“The EU General Data Protection Regulation (GDPR) is the most important change in data privacy regulation in 20 years.” – EUGDPR.org
The GDPR (General Data Protection Regulation) is a bill that aims to strengthen and protect all European Union citizens from privacy and data breaches in a world that is becoming increasingly driven by the movement of personal data around the globe. Therefore, it makes sense that people should be concerned about whether or not, and how, their data is protected.
Data is usually stored on computer servers which, if not properly secured, can be vulnerable to theft by hackers and fraudsters. Maintaining adequate internet security is a continual process; as IT security experts design and implement more secure firewalls, so online hackers improve their skill and ability to break into servers and steal personal data.
History of the GDPR
The GDPR in its modern format is based on the 1995 Data Protection Directive. The original directive specified how individuals need to be protected concerning the movement and handling of personal data within the European Union.
The right to privacy is entrenched in the European Union constitution.
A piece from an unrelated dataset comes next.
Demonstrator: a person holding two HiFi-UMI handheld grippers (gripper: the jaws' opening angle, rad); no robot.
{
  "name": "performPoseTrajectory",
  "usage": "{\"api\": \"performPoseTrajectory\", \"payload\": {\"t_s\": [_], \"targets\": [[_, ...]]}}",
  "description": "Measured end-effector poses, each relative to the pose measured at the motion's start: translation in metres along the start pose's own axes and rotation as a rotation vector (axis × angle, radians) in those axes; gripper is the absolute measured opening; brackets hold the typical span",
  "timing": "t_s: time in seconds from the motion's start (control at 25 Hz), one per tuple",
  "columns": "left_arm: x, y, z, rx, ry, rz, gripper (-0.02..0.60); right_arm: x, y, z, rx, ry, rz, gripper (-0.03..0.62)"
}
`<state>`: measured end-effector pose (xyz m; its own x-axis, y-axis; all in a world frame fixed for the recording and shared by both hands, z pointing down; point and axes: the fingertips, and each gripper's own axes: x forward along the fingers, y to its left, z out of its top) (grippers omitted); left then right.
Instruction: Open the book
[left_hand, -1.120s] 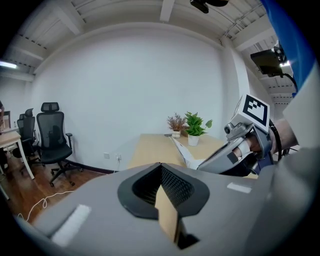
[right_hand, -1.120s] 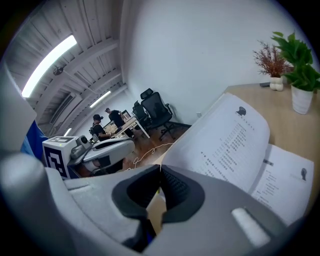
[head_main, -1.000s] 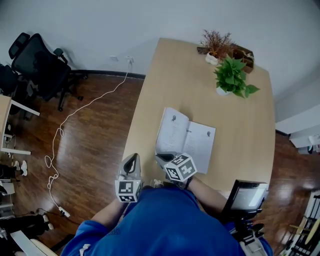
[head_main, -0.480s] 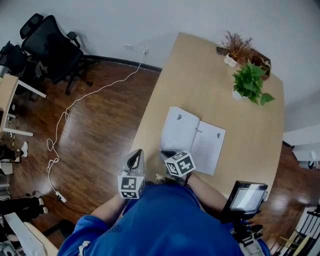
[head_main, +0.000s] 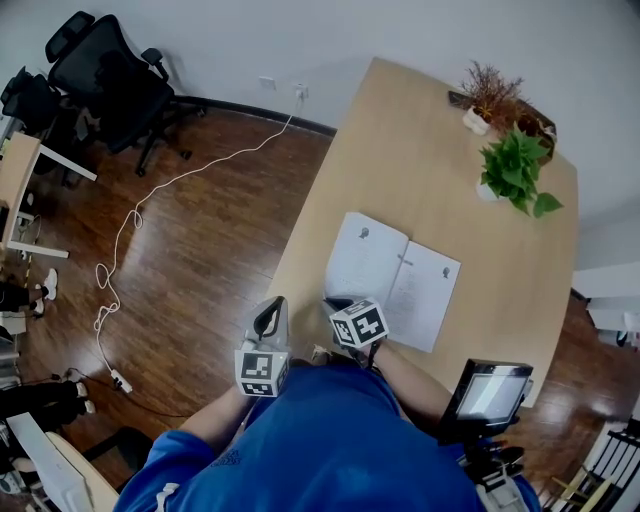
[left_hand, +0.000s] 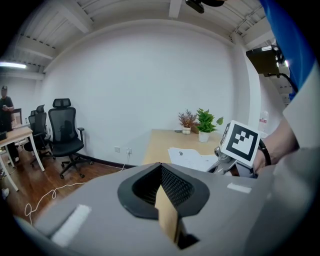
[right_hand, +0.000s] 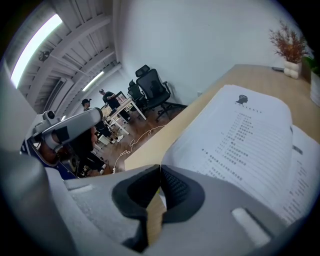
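Clearly open, one white paper book (head_main: 392, 280) lies flat on the pale wooden counter (head_main: 400, 160), its print too small to read. Both tongs are fully closed and empty. The right tongs (head_main: 337, 304) sit by the book's seven o'clock corner, with the left tongs (head_main: 268, 314) at their nine o'clock. Two plants stand at the counter's one o'clock: a green leafy potted plant (head_main: 515, 170) and a dried reddish potted plant (head_main: 490, 95).

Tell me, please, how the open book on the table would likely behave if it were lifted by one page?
The book would probably flop: its pages look thin, and the left page arches up in the right gripper view. It seems light, a slim volume lying open, so a push would likely slide it along the smooth table.
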<state>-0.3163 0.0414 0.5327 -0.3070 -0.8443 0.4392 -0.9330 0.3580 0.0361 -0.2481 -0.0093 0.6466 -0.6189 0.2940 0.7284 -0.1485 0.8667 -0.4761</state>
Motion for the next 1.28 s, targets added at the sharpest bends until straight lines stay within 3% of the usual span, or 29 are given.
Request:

However, the 1995 Data Directive has been found to be lacking in application as the digital landscape was very different in 1995, compared to 2018.
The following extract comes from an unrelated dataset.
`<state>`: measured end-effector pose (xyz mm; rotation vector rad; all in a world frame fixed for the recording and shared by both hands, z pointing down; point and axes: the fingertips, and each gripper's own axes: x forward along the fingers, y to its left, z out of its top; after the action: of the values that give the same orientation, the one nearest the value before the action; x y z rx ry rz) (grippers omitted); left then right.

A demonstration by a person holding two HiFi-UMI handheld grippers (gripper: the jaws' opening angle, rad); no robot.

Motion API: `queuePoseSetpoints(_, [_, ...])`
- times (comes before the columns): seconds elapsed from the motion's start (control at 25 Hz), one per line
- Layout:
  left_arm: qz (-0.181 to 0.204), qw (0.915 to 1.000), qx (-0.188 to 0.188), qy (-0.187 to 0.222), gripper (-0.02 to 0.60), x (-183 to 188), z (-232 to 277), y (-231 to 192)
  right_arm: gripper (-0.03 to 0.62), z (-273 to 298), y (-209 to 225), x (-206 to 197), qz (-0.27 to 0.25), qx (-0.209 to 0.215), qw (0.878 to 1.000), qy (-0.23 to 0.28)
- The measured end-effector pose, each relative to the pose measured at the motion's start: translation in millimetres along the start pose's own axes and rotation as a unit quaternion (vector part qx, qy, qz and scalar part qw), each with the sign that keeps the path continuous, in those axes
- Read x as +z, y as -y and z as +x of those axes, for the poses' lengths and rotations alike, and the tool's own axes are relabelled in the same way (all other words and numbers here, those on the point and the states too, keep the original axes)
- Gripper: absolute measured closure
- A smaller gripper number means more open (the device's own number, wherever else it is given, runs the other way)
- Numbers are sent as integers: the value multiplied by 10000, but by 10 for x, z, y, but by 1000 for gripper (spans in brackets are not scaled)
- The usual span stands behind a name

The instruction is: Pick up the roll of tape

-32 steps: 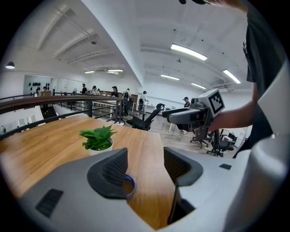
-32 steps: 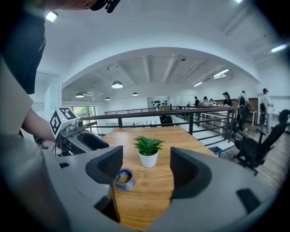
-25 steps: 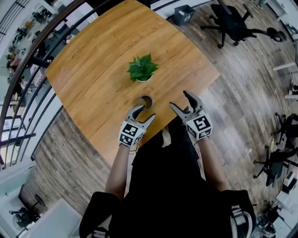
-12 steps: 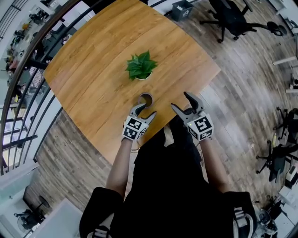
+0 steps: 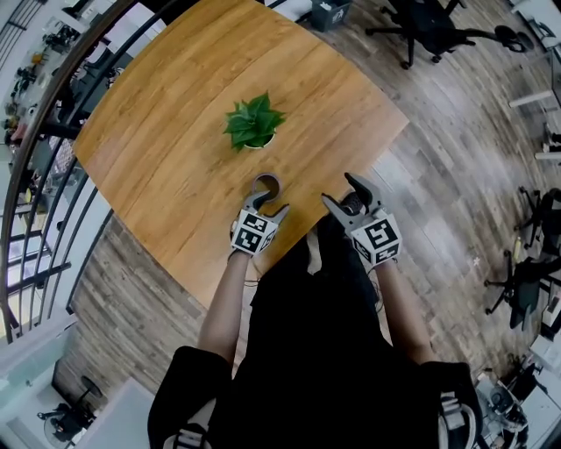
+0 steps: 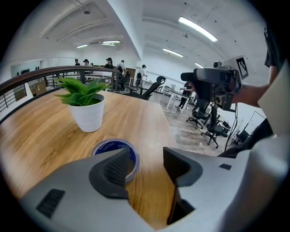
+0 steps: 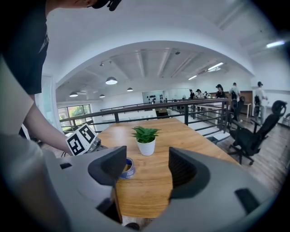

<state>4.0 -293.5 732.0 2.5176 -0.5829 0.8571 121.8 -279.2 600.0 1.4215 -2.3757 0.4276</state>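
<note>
Presently, the left gripper [image 6: 146, 164] was held, jaws wide, at the tape roll's [image 6: 108, 146] near rim; lowered misaligned, the roll could be knocked away.

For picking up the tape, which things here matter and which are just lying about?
Part of the job: roll of tape on the table; left claw, open, right at the roll.
Just lying about: potted plant behind the roll; right claw, open and empty; office chairs on the floor.

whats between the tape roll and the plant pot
Nothing: only a bare strip of table separates the roll of tape from the white plant pot. The left gripper view shows it best.
</note>
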Motion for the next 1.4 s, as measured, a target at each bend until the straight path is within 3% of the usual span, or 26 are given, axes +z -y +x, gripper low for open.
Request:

The fundamental principles of data privacy contained within this directive are still applicable today (and are included in the GDPR). However, changes have been made to the regulatory policies that govern these principles.
Your audience and the GDPR
Therefore, the question that begs is how do companies who do business in any way with EU citizens implement the GDPR? Here are a few tips to help you with the implementation to ensure that your company does not come into breach of regulation standards as they collect data and cookies on the prospective leads. If found to be in contravention of the act, business can find themselves with heavy penalty fines or potentially forced to cease operation.
It is vital to ensure that consumers are aware that your business is GDPR compliant. This can be done in the following manner:
· Add GDPR consent fields to every page that asks users to fill out personal details.
· Warn readers that your website tracks cookies and offer an opt-out link on every web page.
· Provide a link to your site’s privacy notification on every web page (add it to the website’s footer section and it will be displayed on every page).
· Add the opt-out option to the bottom of all marketing emails; thus, allowing subscribers to inform you that they no longer want to receive emails from your company.
· Provide contact details for your business’s GDPR’s compliance controller and EU representative.
It is important to note, this list is not a fully comprehensive, but addresses the essential elements of the GDPR.
With the current rise in the theft of millions of global consumers’ personal data, it is understandable that consumers might be anxious about allowing business to store their personal details.
The GDPR allows the consumer the right to control whether (and how) his personal data is handled by the business. It is easy for misunderstandings and miscommunications to take place between client and business. Therefore, it is important to make your clients aware of the fact that you are taking data security very seriously, and you are committed to complying with the GDPR.
It is vital for companies who transact with EU consumers to comply with the GDPR. Otherwise, business can end up being convicted of being in contravention of the act; resulting in heavy penalty fines.